The gating conditions in order of precedence:

  1. Domain confidence < 0.3 or domain disabled: not_applicable — scenario is skipped.
  2. Domain confidence < 0.5 or fallback glob used: insufficient_evidence — scenario is skipped.
  3. Domain ambiguity > 0.7: applicable_but_weak — scenario runs but with reduced trust.
  4. Otherwise: applicable — scenario runs normally.

When a scenario is skipped, scenarioAbstentionReason explains the specific gate that blocked it.

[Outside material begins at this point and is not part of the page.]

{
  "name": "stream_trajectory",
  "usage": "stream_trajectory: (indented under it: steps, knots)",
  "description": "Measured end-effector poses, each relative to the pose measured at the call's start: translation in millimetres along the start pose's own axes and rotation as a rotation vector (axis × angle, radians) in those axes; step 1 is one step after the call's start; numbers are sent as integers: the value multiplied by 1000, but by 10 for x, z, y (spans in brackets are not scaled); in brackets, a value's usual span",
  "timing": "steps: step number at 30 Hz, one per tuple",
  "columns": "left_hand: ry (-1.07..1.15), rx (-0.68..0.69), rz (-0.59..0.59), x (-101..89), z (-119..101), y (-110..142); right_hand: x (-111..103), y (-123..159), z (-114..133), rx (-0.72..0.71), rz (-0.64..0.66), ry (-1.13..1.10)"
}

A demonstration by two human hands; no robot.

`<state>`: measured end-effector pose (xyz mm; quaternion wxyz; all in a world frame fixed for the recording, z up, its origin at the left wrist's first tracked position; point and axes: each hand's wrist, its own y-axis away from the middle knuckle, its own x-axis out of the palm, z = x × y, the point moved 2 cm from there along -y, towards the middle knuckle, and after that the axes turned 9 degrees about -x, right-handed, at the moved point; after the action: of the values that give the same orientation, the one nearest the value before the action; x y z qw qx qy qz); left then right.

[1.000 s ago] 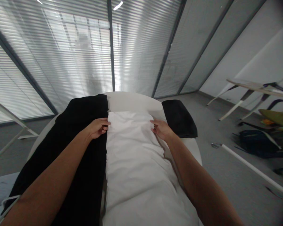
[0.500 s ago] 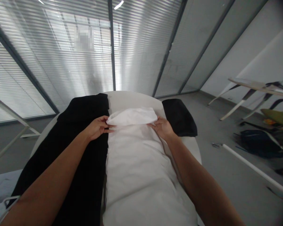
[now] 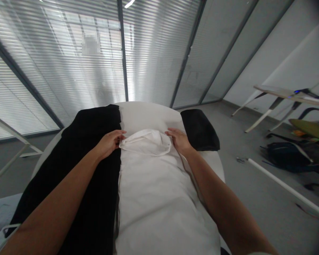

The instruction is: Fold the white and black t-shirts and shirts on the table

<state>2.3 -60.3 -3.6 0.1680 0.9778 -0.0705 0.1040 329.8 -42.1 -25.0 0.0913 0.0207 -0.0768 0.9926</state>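
Observation:
A long white cloth (image 3: 159, 198) lies lengthwise down the middle of a white table (image 3: 146, 115). Its far end is rolled back toward me into a soft fold. My left hand (image 3: 110, 141) pinches the left corner of that fold. My right hand (image 3: 177, 140) grips the right corner, fingers curled on the fabric. A long black cloth (image 3: 82, 156) lies flat along the left side of the white one, touching it.
A folded black cloth (image 3: 199, 129) sits on the table's right edge. Glass walls with blinds stand beyond the table. On the floor to the right are a dark backpack (image 3: 284, 157), a white pole (image 3: 287, 189) and a tilted desk (image 3: 287, 95).
Both hands lifted the far end of the white cloth and turned it back toward me, so the flat end is now a rolled fold.

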Motion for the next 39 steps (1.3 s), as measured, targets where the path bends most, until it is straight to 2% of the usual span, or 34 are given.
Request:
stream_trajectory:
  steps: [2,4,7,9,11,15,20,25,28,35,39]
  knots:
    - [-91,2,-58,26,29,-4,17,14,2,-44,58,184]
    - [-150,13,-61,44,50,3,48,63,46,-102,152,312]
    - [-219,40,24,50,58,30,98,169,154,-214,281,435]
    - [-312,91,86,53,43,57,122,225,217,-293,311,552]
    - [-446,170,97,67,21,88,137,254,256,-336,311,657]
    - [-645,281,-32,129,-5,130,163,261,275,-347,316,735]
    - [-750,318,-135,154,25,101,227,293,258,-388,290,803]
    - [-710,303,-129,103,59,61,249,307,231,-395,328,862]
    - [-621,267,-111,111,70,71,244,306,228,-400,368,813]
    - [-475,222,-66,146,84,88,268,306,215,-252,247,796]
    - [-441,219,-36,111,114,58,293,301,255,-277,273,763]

Multi-label domain confidence

Domain inference now computes a multiLabelConfidence value (0-1) on DomainInference, indicating how strongly a secondary domain applies alongside the primary domain. When the runner-up domain has confidence > 0.4, the multi-label confidence is computed as min(1, secondaryConfidence / primaryConfidence). A high multi-label confidence (e.g., > 0.5) indicates the package spans multiple domains and domain-specific scoring should be interpreted with caution.

Interpreting confidence

Confidence Interpretation
>= 0.8 High — sufficient evidence for reliable scoring
0.5-0.8 Moderate — score is directionally correct but may shift with more data
< 0.5 Low — score should be treated as indicative only; domain and scenario scores are suppressed

Trust classification

The top-level trustSummary on every AnalysisResult distills confidence, coverage, and status signals into a single trust label. This replaces the need for consumers to manually interpret scoreValidity, status, and coverage fields.

TrustClassification

Classification When assigned canCompare canGate
trusted status is complete, coverage is adequate, scoreValidity is fully-comparable, all composite confidences >= 0.5 true true
directional Fallback glob, undersampled, source fallback, partially-comparable/not-comparable validity, or any composite confidence < 0.5 depends on validity false
abstained status is degraded, invalid-input, or unsupported-package false false

Classification logic

The classification is computed in normalizeResult after all confidence caps and validity checks have been applied:

  1. Abstained: if status is degraded, invalid-input, or unsupported-package, the result is abstained. The reasons array includes the status and any degradedReason.
  2. Directional (coverage/validity signals): if any of these signals are present — scoreValidity is not-comparable or partially-comparable, entrypoint strategy is fallback-glob, coverage is undersampled, or graph used fallback glob — the result is directional. canCompare is true only if scoreValidity is not not-comparable. Note: source-mode fallback sets scoreValidity to "partially-comparable", so source fallback results are always directional.
  3. Directional (low composite confidence): if any global composite has confidence below 0.5 (and the result was not already classified by steps 1-2), the result is downgraded to directional with canCompare: true but canGate: false. This prevents results with technically complete analysis but insufficient per-composite evidence from being used for quality gates.
  4. Trusted: complete analysis with sufficient coverage, fully-comparable scores, and all composite confidences >= 0.5. Both canCompare and canGate are true.

TrustSummary fields

interface TrustSummary {
  classification: "trusted" | "directional" | "abstained";
  canCompare: boolean; // Safe for ranking comparisons
  canGate: boolean; // Safe for --min-score quality gates
  reasons: string[]; // Human-readable explanation chain
}

CLI behavior

In non-JSON mode, the CLI displays the trust label before results:

  • Trusted: green label, no additional warnings.
  • Directional: yellow label with the primary reason.
  • Abstained: red label with the primary reason.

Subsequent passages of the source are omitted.